WASHINGTON — A terrorism researcher has expressed concern to a federal court about the health of a toddler whose U.S.-born mother joined the Islamic State group and is now embroiled in a legal battle over whether the two of them can come to the United States.
Anne Speckhard, director of the International Center for the Study of Violent Extremism, wrote in a letter submitted to the court Friday that the 20-month-old son of Hoda Muthana was “sickly” and “lethargic” during a recent meeting at a detention camp in Syria. She said the toddler appeared to have chronic bronchitis and “is not behaving like a healthy, normal young child.”
Speckhard also noted that Muthana, who fled the Islamic State group as the group’s last stronghold crumbled late last year, and her son must endure harsh conditions without access to adequate medical care or medicine. The researcher recommends that the toddler be allowed to join his grandparents in the United States even if he must be separated from his mother while her legal case is decided.
“As a sickly and unvaccinated child, he is also much more vulnerable to any of the diseases that may spread through the camp of other vaccinated children,” she wrote. “He could easily die there.”
She notes that mothers and children have previously died in camps. In March, the infant son of 19-year-old Shamima Begum, who ran away from Britain at age 15 to join the Islamic State group, died at a refugee camp in Syria.
Speckhard’s letter adds to a swelling case file in a suit filed by the woman’s father, Ahmed Muthana, seeking to force the U.S. government to allow his daughter to return to the United States with the child. The researcher says she wrote the letter at his request.
The U.S. has determined that the 24-year-old Muthana isn’t a citizen and that her American passport was issued by mistake because her father was a Yemeni diplomat to the United Nations when she was born in New Jersey. Children of diplomats are not entitled to birthright citizenship because they and their parents aren’t subject to U.S. law.
President Donald Trump said on Twitter in February that he had instructed Secretary of State Mike Pompeo not to allow her back into the U.S., though the decision to revoke her passport had been made under President Barack Obama.
Ahmed Muthana argues he was no longer a diplomat at the time of her birth so she was automatically entitled to citizenship.

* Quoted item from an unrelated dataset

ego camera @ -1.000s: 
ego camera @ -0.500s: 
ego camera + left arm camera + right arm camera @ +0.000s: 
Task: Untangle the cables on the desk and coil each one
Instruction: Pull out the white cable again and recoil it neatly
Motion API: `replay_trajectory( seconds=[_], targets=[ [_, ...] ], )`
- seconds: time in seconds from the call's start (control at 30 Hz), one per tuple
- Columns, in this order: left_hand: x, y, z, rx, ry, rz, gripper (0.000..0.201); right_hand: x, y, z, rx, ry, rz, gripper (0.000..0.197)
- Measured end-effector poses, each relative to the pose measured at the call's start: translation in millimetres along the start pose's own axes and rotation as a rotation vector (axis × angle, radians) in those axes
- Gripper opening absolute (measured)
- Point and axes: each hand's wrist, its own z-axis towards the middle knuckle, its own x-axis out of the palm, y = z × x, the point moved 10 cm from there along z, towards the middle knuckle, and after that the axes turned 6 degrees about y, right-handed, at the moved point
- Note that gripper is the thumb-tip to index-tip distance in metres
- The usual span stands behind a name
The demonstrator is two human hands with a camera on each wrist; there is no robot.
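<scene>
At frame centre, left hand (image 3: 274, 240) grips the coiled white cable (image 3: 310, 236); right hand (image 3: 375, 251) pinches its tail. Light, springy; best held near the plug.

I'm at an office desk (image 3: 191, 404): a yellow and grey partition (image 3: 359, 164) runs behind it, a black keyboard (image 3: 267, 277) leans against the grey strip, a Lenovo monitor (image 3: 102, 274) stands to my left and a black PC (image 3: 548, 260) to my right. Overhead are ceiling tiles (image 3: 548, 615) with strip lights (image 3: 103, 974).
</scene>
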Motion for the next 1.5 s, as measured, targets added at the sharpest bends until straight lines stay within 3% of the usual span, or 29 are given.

He has provided documents showing that his diplomatic status ended nearly two months before her birth in October 1994. The U.S. says it wasn’t notified that his status had changed until February 1995, apparently because of a delay in reporting it by the U.N. That discrepancy is one of the key issues facing the federal court, which is expected to decide the case within months.
The father is also asking the court to allow him to send money and assistance to his daughter and grandson without running afoul of a U.S. law that prohibits providing financial support to the Islamic State group.